## Exercise description
Search the data for the word "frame" and copy every line that contains it.

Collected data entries

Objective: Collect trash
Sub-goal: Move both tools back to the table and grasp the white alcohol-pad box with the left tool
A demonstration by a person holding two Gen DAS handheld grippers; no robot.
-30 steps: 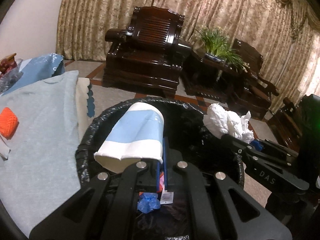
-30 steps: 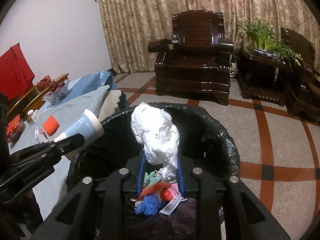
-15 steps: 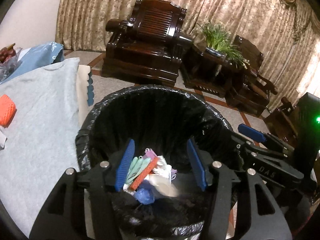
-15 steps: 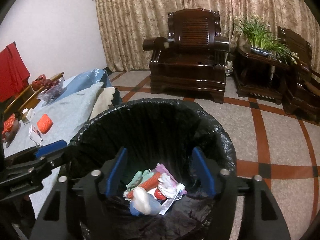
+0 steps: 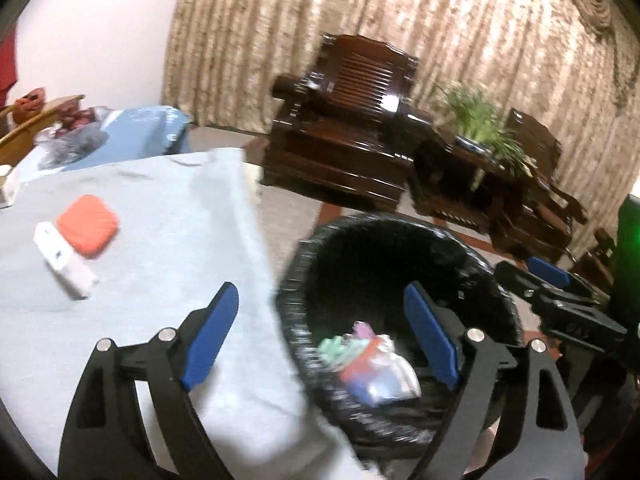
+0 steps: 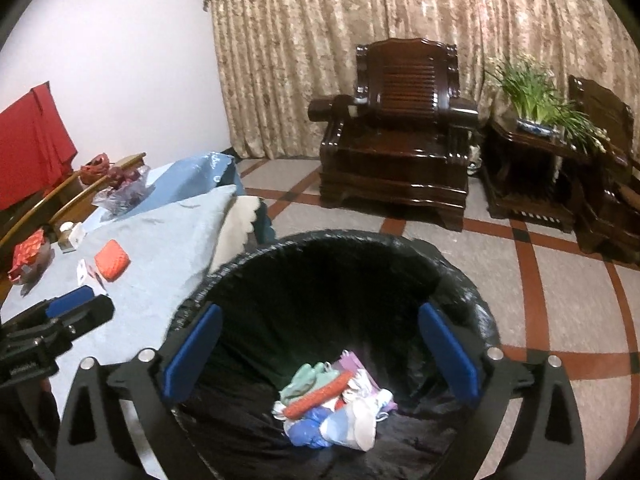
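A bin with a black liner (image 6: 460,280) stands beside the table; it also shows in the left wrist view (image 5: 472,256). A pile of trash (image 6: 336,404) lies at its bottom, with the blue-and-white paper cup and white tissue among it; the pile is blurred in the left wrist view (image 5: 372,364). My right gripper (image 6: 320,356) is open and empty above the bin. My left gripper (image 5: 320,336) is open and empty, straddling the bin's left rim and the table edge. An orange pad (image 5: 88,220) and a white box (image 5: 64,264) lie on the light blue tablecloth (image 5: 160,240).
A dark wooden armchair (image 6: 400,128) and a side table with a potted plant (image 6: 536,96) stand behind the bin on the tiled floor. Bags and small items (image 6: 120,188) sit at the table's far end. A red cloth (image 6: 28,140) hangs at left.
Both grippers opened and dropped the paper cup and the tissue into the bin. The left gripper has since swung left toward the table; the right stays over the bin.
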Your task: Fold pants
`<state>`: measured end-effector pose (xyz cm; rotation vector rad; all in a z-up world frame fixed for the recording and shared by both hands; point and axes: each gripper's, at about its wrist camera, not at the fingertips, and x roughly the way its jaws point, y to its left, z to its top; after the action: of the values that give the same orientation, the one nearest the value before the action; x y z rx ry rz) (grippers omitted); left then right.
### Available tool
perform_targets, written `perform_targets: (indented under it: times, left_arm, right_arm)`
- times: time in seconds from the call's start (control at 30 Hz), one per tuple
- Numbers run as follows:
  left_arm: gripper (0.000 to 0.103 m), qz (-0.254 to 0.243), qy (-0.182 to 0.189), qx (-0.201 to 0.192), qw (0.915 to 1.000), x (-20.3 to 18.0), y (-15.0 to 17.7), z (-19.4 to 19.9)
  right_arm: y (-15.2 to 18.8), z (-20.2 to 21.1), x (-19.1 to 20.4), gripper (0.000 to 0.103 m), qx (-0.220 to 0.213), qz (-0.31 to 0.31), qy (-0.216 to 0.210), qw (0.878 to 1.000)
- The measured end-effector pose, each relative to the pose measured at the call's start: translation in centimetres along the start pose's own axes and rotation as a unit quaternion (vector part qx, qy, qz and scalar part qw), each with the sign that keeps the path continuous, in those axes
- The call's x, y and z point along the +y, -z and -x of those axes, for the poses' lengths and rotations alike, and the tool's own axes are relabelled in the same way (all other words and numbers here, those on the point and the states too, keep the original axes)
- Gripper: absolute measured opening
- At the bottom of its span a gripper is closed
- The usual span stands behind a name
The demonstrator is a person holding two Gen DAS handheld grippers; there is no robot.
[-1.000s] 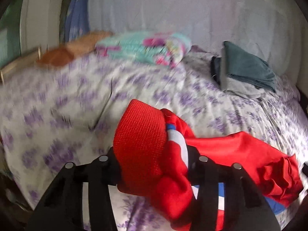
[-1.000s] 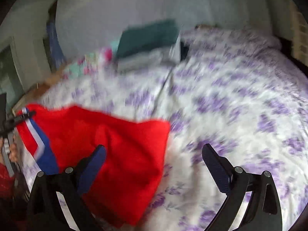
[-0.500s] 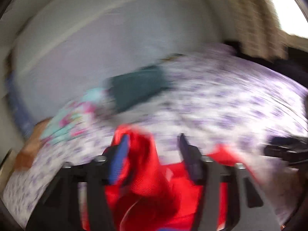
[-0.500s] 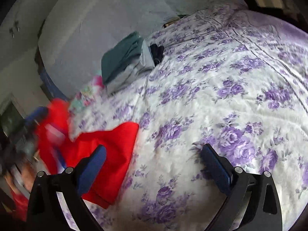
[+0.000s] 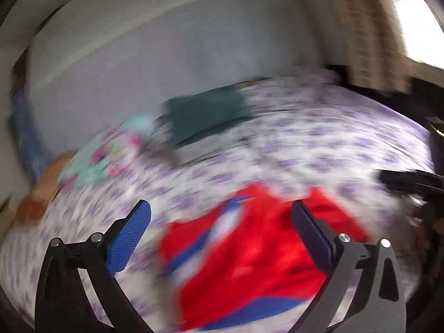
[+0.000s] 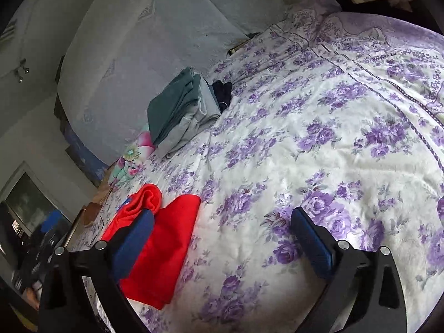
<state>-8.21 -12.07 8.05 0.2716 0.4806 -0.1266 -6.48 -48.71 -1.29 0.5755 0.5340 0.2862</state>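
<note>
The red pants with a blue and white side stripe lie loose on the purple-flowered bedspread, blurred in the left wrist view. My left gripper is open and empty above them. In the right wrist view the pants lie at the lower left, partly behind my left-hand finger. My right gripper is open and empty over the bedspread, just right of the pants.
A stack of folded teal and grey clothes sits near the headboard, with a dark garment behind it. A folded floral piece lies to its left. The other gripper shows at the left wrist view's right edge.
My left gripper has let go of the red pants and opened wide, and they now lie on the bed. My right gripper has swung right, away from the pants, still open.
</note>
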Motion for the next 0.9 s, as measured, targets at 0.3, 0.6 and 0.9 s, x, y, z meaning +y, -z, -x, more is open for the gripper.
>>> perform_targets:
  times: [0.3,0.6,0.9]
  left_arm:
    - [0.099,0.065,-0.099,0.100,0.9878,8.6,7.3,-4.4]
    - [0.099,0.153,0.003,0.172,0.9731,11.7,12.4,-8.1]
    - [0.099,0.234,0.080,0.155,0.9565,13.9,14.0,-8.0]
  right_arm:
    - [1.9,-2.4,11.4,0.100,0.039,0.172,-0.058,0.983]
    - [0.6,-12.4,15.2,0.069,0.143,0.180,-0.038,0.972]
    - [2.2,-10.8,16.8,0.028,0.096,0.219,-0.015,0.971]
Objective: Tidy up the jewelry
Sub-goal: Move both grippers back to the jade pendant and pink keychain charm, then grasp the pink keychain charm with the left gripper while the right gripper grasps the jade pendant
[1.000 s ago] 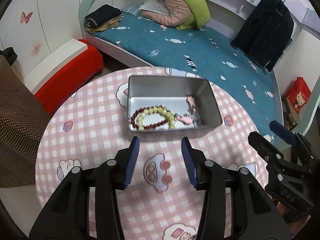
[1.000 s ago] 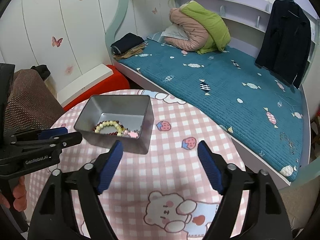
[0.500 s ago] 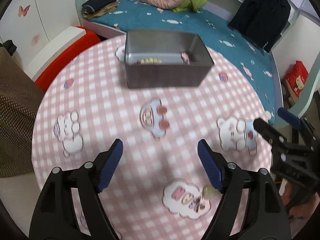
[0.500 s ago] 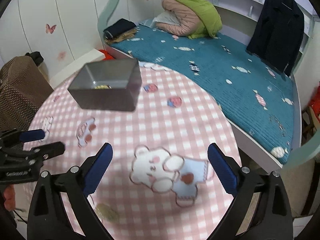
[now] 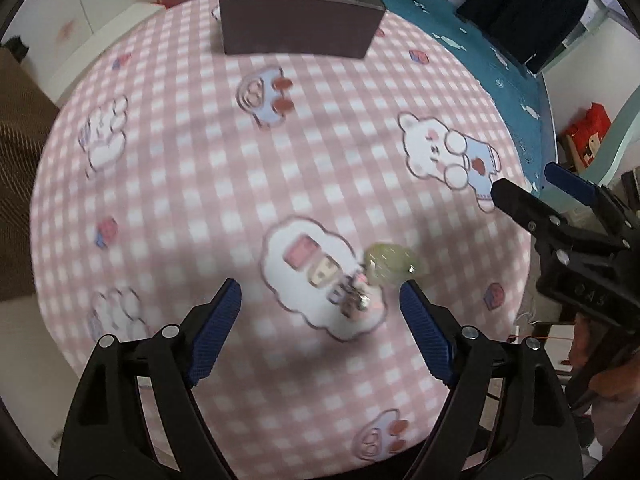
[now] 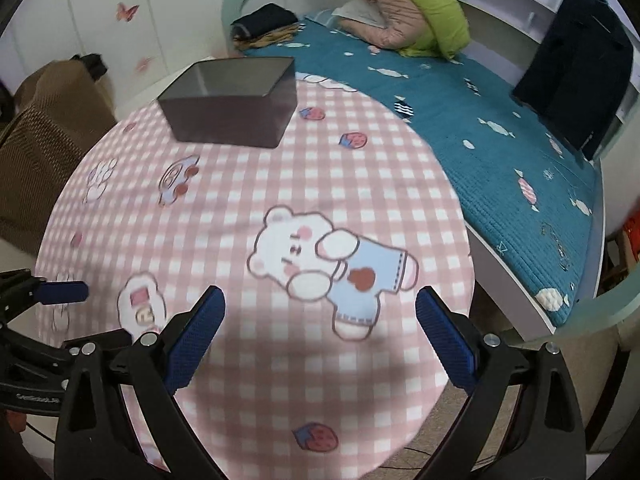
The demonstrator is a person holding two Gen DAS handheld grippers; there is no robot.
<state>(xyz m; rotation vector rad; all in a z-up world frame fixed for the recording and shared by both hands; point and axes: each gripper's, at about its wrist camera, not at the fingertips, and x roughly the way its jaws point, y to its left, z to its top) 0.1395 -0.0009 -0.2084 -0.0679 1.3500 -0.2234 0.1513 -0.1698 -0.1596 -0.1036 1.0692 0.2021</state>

## Response to this task
`<state>`: measured end-effector pose (xyz cm; rotation vector rad; all in a z-up world frame fixed for the recording and shared by both hands; point and axes: each gripper's, at about its wrist camera, not at the fingertips, and x roughly the way its jaws point, y to its left, z to its top; after the action: of the values that give the same orientation, the one nearest the value before the action; x y z rx ry rz) (grippers omitted); left then right.
<state>(xyz m; rotation vector rad; all in a z-up world frame fixed for the recording and shared by both hands; point and axes: each gripper's, at about its wrist camera, not at the fingertips, and x roughly the way its jaws point, y to its left, z to its top) 0.1395 -0.0009 -0.2084 -0.0679 1.3500 -0.2234 0.1513 -0.1698 -0.1596 -0.1036 1.0692 0.2021</state>

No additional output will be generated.